Kleinstreuer said Monday that all new NIH grant applicants will have to include an outline for New Approach Methodologies using AI or some other form of computational modeling to project how a particular intervention will affect human health.

“All new NIH funding opportunities moving forward should incorporate language on consideration of NAMs,” Kleinstreuer said. “NIH will no longer seek proposals exclusively for animal models.”

The change marks what Kleinstreuer said is a systemwide shift to strengthening the NIH’s ability to use real-world data to study health outcomes in real time and train AI to have better predictive capacity.

“This is where big data and AI and NAMs really can converge to deliver truly predictive science for human health,” she said.

Biomedical research testing on animals became a renewed flashpoint in political discourse during the COVID-19 pandemic, when news broke regarding painful experiments on beagle puppies that were approved by Dr. Anthony Fauci, then the director of the National Institute of Allergy and Infectious Diseases.

Shifting away from reliance on animal testing has been a priority for Dr. Jay Bhattacharya, President Donald Trump’s NIH director, who was confirmed by the Senate on April 1.
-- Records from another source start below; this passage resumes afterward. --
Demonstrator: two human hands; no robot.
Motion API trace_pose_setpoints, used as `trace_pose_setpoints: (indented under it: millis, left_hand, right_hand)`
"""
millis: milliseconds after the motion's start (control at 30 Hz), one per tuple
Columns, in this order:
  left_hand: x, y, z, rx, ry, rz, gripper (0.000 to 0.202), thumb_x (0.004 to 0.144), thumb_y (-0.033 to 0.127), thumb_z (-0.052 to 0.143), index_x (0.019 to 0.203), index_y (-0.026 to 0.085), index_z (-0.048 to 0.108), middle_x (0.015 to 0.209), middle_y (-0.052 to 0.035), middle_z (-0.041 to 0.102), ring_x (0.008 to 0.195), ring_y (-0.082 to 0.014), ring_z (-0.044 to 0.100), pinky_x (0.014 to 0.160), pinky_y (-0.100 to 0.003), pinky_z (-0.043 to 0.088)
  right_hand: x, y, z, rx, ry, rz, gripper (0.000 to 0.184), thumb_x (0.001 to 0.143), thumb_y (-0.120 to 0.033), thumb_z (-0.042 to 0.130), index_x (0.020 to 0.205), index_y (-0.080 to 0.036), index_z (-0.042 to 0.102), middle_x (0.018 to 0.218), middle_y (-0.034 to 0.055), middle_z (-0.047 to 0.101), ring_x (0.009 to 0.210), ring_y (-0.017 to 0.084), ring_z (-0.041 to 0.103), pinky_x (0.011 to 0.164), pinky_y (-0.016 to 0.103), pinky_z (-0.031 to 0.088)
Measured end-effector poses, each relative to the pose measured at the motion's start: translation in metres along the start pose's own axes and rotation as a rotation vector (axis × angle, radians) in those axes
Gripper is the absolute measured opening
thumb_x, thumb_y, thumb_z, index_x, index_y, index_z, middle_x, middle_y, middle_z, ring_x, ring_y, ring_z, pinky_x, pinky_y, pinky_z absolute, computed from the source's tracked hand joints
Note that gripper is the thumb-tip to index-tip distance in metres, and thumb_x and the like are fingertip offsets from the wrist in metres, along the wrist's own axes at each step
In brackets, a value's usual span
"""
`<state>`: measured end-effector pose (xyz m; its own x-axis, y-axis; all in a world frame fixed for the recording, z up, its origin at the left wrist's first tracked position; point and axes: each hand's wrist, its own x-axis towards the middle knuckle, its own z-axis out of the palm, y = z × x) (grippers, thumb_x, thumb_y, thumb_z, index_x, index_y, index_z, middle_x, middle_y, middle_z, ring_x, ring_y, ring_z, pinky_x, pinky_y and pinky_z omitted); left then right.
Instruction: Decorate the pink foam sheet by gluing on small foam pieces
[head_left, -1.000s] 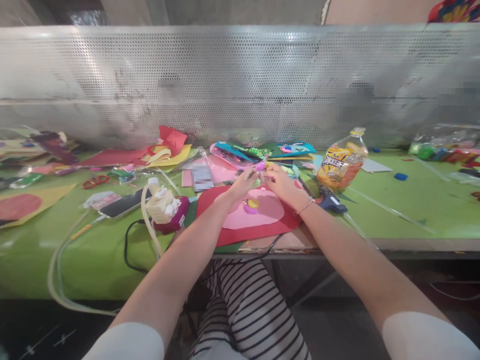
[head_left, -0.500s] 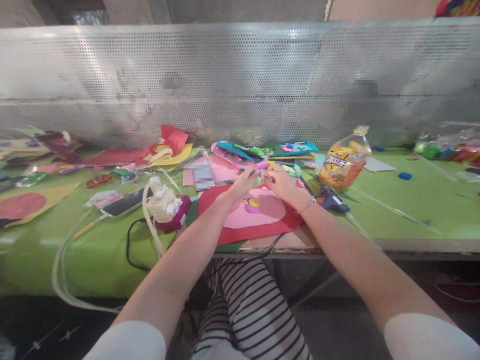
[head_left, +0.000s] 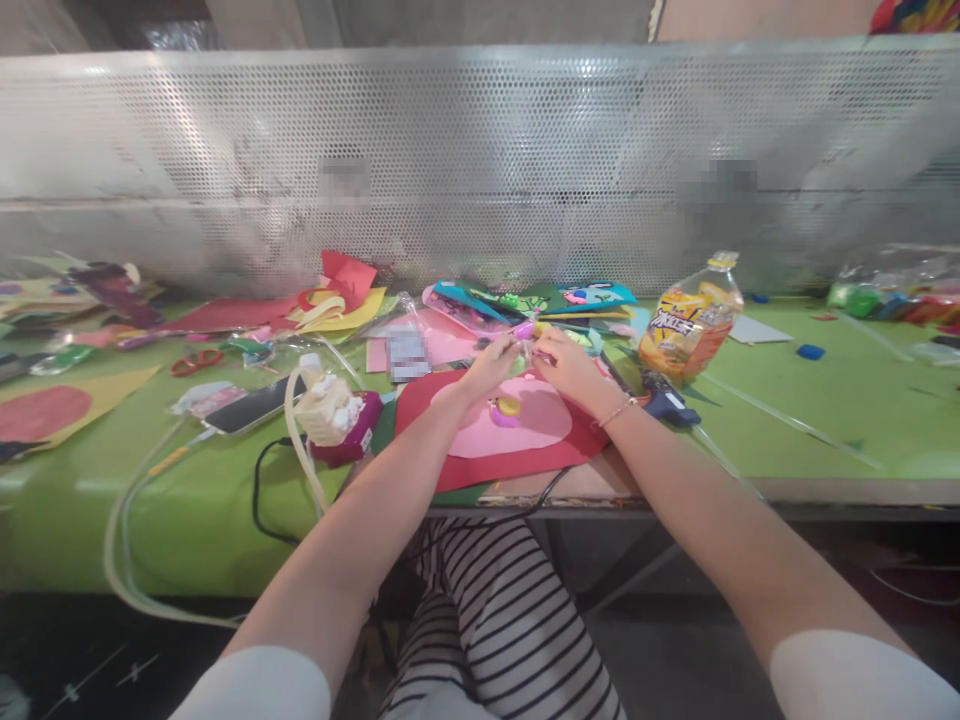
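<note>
My left hand and my right hand meet at the middle of the table, fingers pinched together on a small magenta piece held between them. Below the hands lies a pink foam oval on a red sheet. A little pink and yellow figure sits on the oval, just under my left hand. A thin bracelet circles my right wrist. What exactly the magenta piece is, I cannot make out.
A glue gun and an orange drink bottle lie right of my hands. Coloured foam cutouts pile up behind them. To the left are a phone, red scissors, a cream toy, clear tubing and a perforated metal screen.
Both hands stay pinched on the small magenta piece and shift only slightly. The view has moved a little.
</note>
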<state>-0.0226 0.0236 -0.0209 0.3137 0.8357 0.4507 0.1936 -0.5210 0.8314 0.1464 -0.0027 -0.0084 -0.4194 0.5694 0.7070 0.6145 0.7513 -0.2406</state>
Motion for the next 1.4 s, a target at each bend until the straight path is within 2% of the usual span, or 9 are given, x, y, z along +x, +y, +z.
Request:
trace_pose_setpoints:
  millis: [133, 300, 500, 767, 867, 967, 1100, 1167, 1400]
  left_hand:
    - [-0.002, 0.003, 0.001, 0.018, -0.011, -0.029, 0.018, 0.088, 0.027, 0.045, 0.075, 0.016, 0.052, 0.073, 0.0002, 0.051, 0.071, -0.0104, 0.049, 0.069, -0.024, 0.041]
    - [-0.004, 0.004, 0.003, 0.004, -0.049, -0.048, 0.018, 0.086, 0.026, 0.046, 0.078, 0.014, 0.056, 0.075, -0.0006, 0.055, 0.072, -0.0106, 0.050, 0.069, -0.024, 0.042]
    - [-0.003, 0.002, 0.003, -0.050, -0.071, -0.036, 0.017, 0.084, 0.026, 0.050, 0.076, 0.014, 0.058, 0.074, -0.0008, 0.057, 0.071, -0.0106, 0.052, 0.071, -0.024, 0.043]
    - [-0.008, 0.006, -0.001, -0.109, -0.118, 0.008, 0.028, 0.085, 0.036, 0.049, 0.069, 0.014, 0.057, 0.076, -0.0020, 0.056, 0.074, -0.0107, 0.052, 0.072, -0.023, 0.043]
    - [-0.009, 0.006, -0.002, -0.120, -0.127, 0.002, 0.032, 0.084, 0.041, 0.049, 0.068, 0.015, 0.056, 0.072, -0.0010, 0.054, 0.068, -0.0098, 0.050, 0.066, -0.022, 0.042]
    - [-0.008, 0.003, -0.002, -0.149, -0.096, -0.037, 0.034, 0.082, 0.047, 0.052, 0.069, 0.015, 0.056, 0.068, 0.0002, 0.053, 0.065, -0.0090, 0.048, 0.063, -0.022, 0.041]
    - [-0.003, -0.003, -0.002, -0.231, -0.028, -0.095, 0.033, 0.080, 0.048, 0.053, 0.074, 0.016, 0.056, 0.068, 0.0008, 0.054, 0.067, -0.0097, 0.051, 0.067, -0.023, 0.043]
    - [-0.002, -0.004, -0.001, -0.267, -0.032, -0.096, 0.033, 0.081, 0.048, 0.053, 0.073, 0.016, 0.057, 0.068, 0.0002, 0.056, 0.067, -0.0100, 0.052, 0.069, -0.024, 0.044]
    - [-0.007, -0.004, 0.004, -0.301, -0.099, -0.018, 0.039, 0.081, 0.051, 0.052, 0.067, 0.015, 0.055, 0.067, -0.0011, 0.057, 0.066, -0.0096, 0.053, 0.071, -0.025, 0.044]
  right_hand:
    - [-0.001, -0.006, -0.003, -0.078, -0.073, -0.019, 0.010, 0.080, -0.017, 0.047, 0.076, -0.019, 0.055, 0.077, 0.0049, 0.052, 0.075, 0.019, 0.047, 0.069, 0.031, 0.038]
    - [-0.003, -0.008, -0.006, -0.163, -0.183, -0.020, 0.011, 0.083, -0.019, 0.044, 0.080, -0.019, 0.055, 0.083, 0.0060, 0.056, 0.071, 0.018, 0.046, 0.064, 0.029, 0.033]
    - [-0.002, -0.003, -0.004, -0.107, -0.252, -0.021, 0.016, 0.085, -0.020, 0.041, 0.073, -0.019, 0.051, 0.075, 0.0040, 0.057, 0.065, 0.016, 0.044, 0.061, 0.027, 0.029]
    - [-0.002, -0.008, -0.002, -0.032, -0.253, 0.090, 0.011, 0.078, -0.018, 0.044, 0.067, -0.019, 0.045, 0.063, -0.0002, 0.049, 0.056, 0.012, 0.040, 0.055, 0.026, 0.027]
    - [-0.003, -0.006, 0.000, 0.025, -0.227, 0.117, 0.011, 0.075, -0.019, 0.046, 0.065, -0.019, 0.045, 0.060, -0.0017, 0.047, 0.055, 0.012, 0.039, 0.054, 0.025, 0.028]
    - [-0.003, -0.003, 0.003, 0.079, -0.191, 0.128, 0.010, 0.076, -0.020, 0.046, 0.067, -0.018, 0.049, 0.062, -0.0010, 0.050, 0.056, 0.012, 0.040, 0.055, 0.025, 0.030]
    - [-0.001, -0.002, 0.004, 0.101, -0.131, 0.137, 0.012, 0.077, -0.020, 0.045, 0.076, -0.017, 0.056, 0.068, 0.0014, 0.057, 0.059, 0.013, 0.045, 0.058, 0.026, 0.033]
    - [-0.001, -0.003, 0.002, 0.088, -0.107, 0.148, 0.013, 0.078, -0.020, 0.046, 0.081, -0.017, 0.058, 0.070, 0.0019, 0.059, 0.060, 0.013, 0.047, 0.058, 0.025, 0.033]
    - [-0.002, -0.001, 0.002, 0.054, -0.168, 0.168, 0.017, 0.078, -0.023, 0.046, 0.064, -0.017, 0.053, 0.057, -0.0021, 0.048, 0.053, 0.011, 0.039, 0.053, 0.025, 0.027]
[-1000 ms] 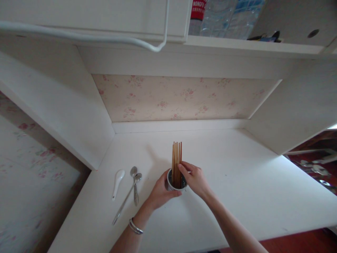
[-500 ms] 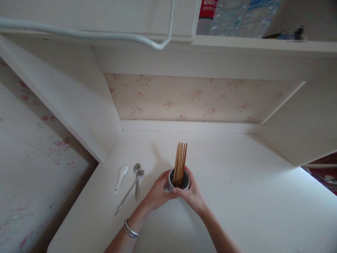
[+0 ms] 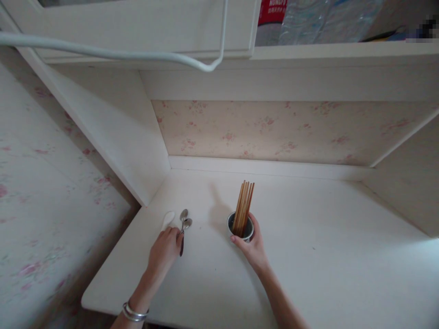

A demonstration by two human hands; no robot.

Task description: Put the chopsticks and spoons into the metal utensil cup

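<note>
My right hand (image 3: 253, 242) is wrapped round the side of a grey metal cup (image 3: 230, 227), its thumb on the near side. Several wooden chopsticks (image 3: 244, 205) stand in the cup, leaning slightly right. To the left, my left hand (image 3: 165, 248) is closed over the handle of a long-handled metal spoon (image 3: 187, 223), and the rest of that handle is hidden under it. A second metal spoon (image 3: 184, 214) lies crossed with the first, its dark handle end showing beside my fingers. A white soup spoon (image 3: 168, 218) shows only its bowl; my hand covers the rest.
A white desk (image 3: 291, 274) carries these things, with a side panel (image 3: 113, 123) on the left. Overhead run a shelf edge (image 3: 325, 52) and a white cable (image 3: 137, 55). Wrapped bottles (image 3: 305, 23) stand on the upper shelf.
My left hand has let go of the cup and moved left onto the spoons. My right hand stays on the cup. The view has shifted slightly.
</note>
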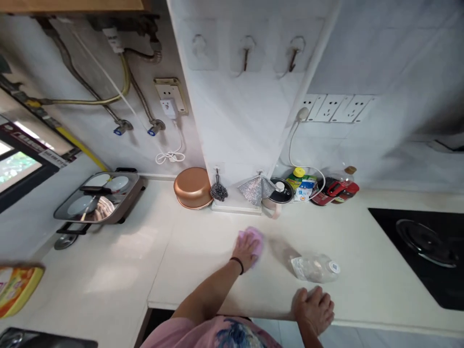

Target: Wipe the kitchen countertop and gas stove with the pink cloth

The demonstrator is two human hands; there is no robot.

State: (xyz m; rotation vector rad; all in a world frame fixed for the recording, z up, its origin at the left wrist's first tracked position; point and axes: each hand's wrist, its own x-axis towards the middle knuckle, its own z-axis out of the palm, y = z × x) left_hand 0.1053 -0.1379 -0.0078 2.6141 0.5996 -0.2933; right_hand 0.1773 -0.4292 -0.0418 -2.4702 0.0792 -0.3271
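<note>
My left hand (245,251), with a dark band at its wrist, presses a pink cloth (258,239) onto the white countertop (203,256). The fingers lie over the cloth, which shows past the fingertips and along the right side of the hand. My right hand (314,309) rests on the counter's front edge, fingers somewhat apart and nothing in them. Just beyond it a clear plastic bottle (316,268) lies on its side, its pale cap pointing right. The bottle touches neither hand.
A copper-coloured pan (193,187) leans by the pillar, near a hanging steel scrubber (219,191) and silver cloth (255,189). Packets and bottles (304,186) stand along the wall. An electric pan (99,195) is at left, a black cooktop (424,251) at right.
</note>
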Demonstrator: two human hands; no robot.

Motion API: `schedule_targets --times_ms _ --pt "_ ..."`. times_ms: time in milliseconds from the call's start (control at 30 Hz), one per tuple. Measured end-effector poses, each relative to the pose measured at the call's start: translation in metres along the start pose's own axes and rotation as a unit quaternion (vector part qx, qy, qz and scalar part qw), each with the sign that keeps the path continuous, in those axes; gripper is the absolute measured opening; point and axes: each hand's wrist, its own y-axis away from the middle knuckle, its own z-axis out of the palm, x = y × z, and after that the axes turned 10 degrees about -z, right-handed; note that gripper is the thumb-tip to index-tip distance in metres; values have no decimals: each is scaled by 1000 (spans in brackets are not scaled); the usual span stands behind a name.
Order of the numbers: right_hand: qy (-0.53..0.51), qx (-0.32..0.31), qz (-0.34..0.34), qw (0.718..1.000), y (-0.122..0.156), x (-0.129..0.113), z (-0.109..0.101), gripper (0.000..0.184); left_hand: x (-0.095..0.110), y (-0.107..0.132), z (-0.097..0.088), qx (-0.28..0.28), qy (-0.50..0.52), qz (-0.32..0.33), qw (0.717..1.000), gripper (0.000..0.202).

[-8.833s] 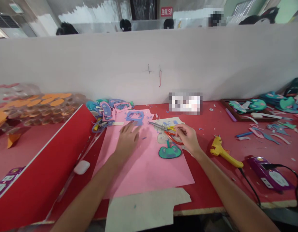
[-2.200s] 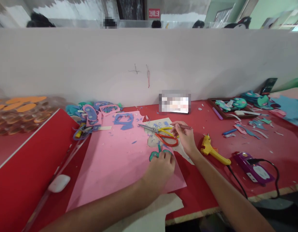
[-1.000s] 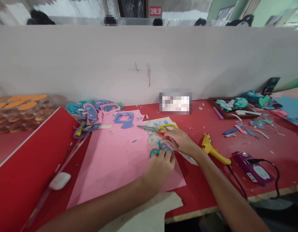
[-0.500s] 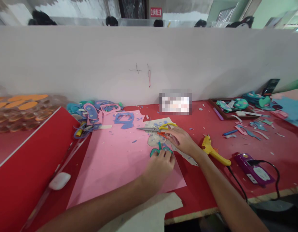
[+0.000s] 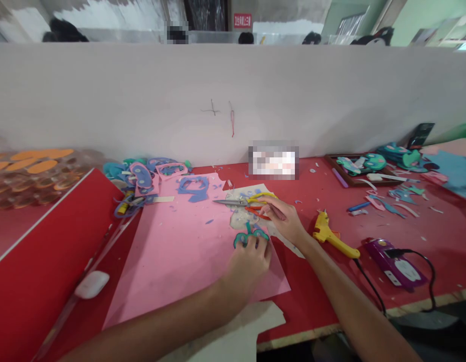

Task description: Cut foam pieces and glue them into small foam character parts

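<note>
My left hand (image 5: 251, 261) rests on the pink sheet (image 5: 165, 266), its curled fingers pressing on a teal and blue cut-out piece (image 5: 241, 239). The near part of that piece is hidden under the fingers. Just beyond, scissors (image 5: 233, 202) with one yellow and one orange-red handle lie with their blades pointing left. My right hand (image 5: 286, 221) has its bent fingers at the scissors' handles, closed around the orange-red one. Under the scissors are pale scrap material (image 5: 243, 219) and small blue bits.
A yellow glue gun (image 5: 333, 236) and a purple device (image 5: 395, 264) with a cable lie at the right. Behind them a brown tray (image 5: 331, 163) holds teal pieces. Left are blue and pink cut-outs (image 5: 142, 175), a red board (image 5: 55, 251) and stacked orange-topped cups (image 5: 32, 166).
My right hand has shifted slightly at the scissors' handles, its fingers a little more raised. The scissors and my left hand on the cut-out piece stay nearly in place.
</note>
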Motion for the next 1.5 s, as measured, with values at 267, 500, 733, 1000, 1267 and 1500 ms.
schedule_targets --times_ms 267,500,733,1000,1267,1500 --pt "-90 28 24 995 -3 -7 6 39 -2 -2 -5 -27 15 -4 1000 36" --pt "-167 63 48 983 -5 -11 5 49 2 1 0 -5 -13 -1 1000 39" --pt "-171 93 70 978 -6 -16 5 41 6 4 3 11 -27 6 1000 39" --pt "-131 66 75 986 -6 -17 8 37 6 6 6 40 -40 22 998 37" --pt "-111 71 59 989 -6 -10 11 30 3 6 -3 25 -36 31 999 38" --pt "-162 47 85 982 -3 -11 10 34 -1 2 -2 11 -14 31 999 37"
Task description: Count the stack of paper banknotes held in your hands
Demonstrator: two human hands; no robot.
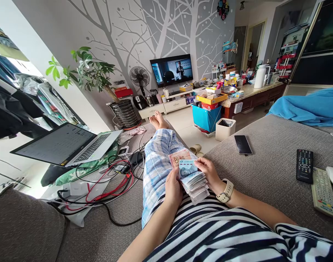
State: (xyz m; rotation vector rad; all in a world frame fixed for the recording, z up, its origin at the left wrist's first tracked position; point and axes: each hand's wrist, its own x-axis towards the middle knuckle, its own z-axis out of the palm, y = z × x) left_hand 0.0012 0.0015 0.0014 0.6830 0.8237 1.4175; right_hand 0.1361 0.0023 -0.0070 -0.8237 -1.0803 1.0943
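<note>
Lower centre of frame, over the lap: left hand (173, 189) grips the banknote stack (192, 180) from below as a support, right hand (210, 171) pinches the top notes, apparently fanned to separate singles.

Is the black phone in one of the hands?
No, the phone lies on the sofa; left hand and right hand hold banknotes.

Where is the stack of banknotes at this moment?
In the head view the stack of banknotes is at centre, over the checked trousers, held between the left hand and the right hand.
</note>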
On April 29, the agency announced that it would create a new Office of Research Innovation, Validation, and Applications within the director’s office to advance the use of computational modeling and real-world data analysis. One of the new office’s founding goals was to reduce the need for animal testing.

Anthony Bellotti, the founder and president of advocacy group White Coat Waste Project that exposed Fauci’s beagle experiments, told the Washington Examiner that he was “not impressed” with Kleinstreuer’s announcement, saying it ought to have gone further by prohibiting all animal testing.

Although the Defense Department, the Environmental Protection Agency, and the FDA have either banned or released a phase-out timeline for animal testing, Bellotti said Bhattacharya’s NIH “is the black sheep and a big disappointment.”

Kleinstreuer said last month that the biomedical agency would not be phasing out animal studies overnight.

But on Monday, she said the shift toward using computer-generated models to predict human health outcomes is “a very high priority for the NIH director, for the HHS secretary, and for the White House.”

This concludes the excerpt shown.